One of the main threads of my practice is the idea that the only resource we have is the past, and the question of how this informs the production of visual work in relation to new technologies is something that lies at the roots for me. I am interested in the idea of the ‘time-stamp’ - fixing and unfixing a moment, and chasing the absence of a memory. This roughly began a few years ago when I decided to delve into some boxes of photographs my Nanna left behind. One in particular stood out to me, and has fixated me ever since, and this is the one you can see above. There is a shadow of a man visible in the shed, but I can’t quite see who it is. I realise that the threads of curiosity that are bound up in this can be traced back through my practice, more widely through an exploration of natural history as a field of accumulating agendas and constructs in parallel to the ‘true’ natural history of the earth, and back through my life and experiences of being a witness to various neurological diseases in my grandparents as a young person. These are perhaps both small chronicles of mystery, accumulation and loss. For these reasons the aesthetics of the archive appeal to me and sometimes I make use of this in the way I mine for historical visuals and found objects to form projections of the present, and is intrinsic to the properties of print in general. Joseph Beuys has been an influence on me in this area.
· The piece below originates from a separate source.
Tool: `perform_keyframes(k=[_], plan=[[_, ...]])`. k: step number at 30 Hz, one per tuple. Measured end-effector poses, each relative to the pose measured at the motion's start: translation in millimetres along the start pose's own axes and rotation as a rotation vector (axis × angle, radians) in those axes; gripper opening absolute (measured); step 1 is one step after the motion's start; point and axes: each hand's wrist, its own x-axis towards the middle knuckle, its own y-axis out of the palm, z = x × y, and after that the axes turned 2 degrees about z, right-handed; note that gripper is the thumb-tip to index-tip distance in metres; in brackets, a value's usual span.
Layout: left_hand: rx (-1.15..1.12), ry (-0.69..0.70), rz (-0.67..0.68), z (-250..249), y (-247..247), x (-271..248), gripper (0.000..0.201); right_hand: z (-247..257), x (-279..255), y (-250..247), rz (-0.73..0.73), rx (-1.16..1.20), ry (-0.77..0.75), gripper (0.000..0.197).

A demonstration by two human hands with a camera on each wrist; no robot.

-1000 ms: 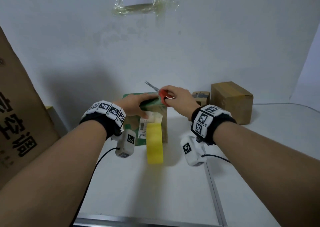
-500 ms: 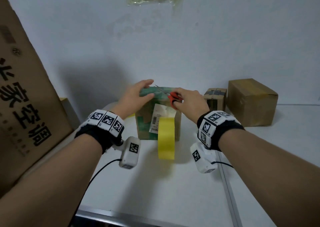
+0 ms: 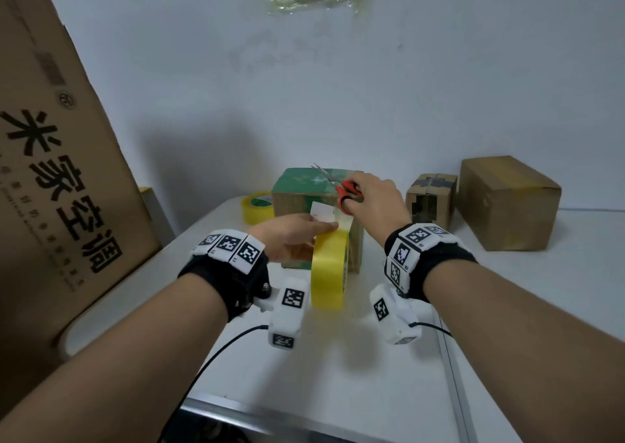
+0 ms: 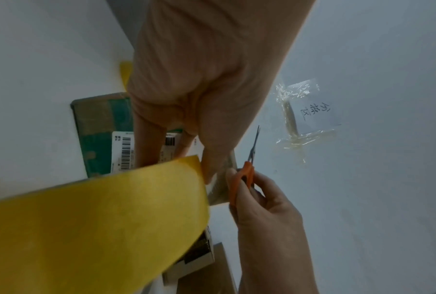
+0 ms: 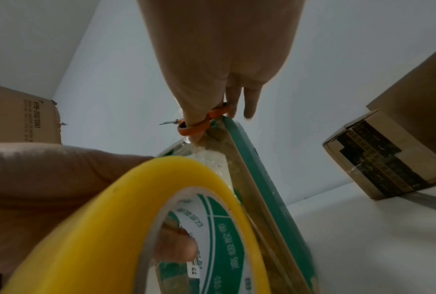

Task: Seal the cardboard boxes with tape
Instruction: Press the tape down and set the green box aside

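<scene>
1. cardboard makes up the biggest thing in sight, a large printed carton (image 3: 50, 172) leaned at the left of the white table (image 3: 372, 375); it is judged bulky, and it is not touched.
2. a plain brown box (image 3: 507, 202) and a smaller dark-taped box (image 3: 431, 197) are seen at the right, well apart from the hands.
3. the green-patched box (image 3: 304, 185) being sealed stands mid-table by the wall; it is judged light and stiff-walled, so it is best steadied on top or at an edge, lest it slide on the smooth table.
4. the yellow tape roll (image 3: 329, 273) is held upright just before that box, with a strip run up its front face; the roll is judged rigid, the strip thin and prone to crease or stick to itself. a second roll (image 3: 257, 207) lies behind at the left.
5. the left hand (image 3: 291, 239) is laid against the box front, with a finger hooked inside the roll's core, as shown by the right wrist view.
6. the right hand (image 3: 372, 199) is curled through the orange-handled scissors (image 3: 341, 188) over the box top; whether the blades are parted cannot be told.
</scene>
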Motion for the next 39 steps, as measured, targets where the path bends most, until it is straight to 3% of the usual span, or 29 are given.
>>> perform_keyframes(k=[5, 17, 24, 28, 34, 37, 39], plan=[[-0.016, -0.009, -0.007, 3, -7, -2, 0.037, -2, 1, -2, 0.024, -0.056, 0.02, 0.022], [0.0, -0.052, -0.007, 1, -1, 0, 0.033, -2, 6, -3, 0.005, -0.15, 0.026, 0.025], [-0.159, 0.002, -0.003, 10, -2, 8, 0.028, -2, 6, -4, -0.015, -0.148, 0.041, 0.024], [-0.198, 0.007, 0.018, 13, -3, 10, 0.012, 0, 6, -10, 0.015, -0.058, 0.035, 0.025], [-0.198, 0.039, 0.041, 15, -3, 14, 0.014, 2, 5, -30, -0.058, 0.203, 0.091, 0.027], [-0.209, 0.037, 0.033, 17, -4, 16, 0.025, 5, -2, -45, 0.077, 0.376, 0.194, 0.021], [-0.2, 0.035, 0.022, 18, -3, 17, 0.033, 3, -10, -57, 0.288, 0.512, 0.298, 0.015]])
Prior to uncovering those photograph, I either actively or unconsciously avoided any personal material. The last thing I want to do is make work that is sentimental and I think this is maybe partly the reason why. More and more however I’ve realised that there is an emotive core to my practice which maybe bears potent relationships to geological process, and those threads of exploration into natural history and the archive make sense in terms of my interest in what is happening on the surface - on and between land, and below the surface - those shifting and mysterious stratifications of hidden matter which are largely absent from our active thought. Gradual change over time. I’ve spent a lot of time visiting and investigating the rapidly eroding cliffs which are eating into an agricultural area known as Holderness, on which my family lived and worked for decades and is pictured in those tiny polaroids fixating me. Thomas Sheppard’s ‘Geological Rambles in East Yorkshire’ (1903) served as a way of understanding some of the muddied and isolated locations, and became a starting point for a consideration of how this area of landmass which features the fastest eroding coastline in Europe, with bolder clay rich in fossilized life forms from ice age glacial deposits, is fragmenting and reforming like a society itself – the wear and tear of the people on the surface, the wear and tear of the crumbling clay and the shifting forces beneath our feet. I have begun to collect those fossils and make contact prints from them as an immediate visual starting point.

I am interested in the metaphysical, and the potential of the term ‘the fossil record’ as being a description of the recorded human memory of experiences of a landscape and relationships as much as it stands for a scientific collection of measurable and agreed historical evidence. The fossil record is, of course, notably incomplete. What does generation loss look like in the earth? Are there ways in which we gravitate towards anxiety in our psychological landscapes that might be reflected in the visualization of the gaps in the fossil record – in data and collections? Are there parallels to be drawn and associations to be unearthed between neurological disease, memory loss, and geological processes such as erosion and overprinting, at a point in time at which the geologic, biologic and technologic are becoming so much more tightly bound and blurred? These are all broad questions, which I seek to investigate, to distil, and push the boundaries of.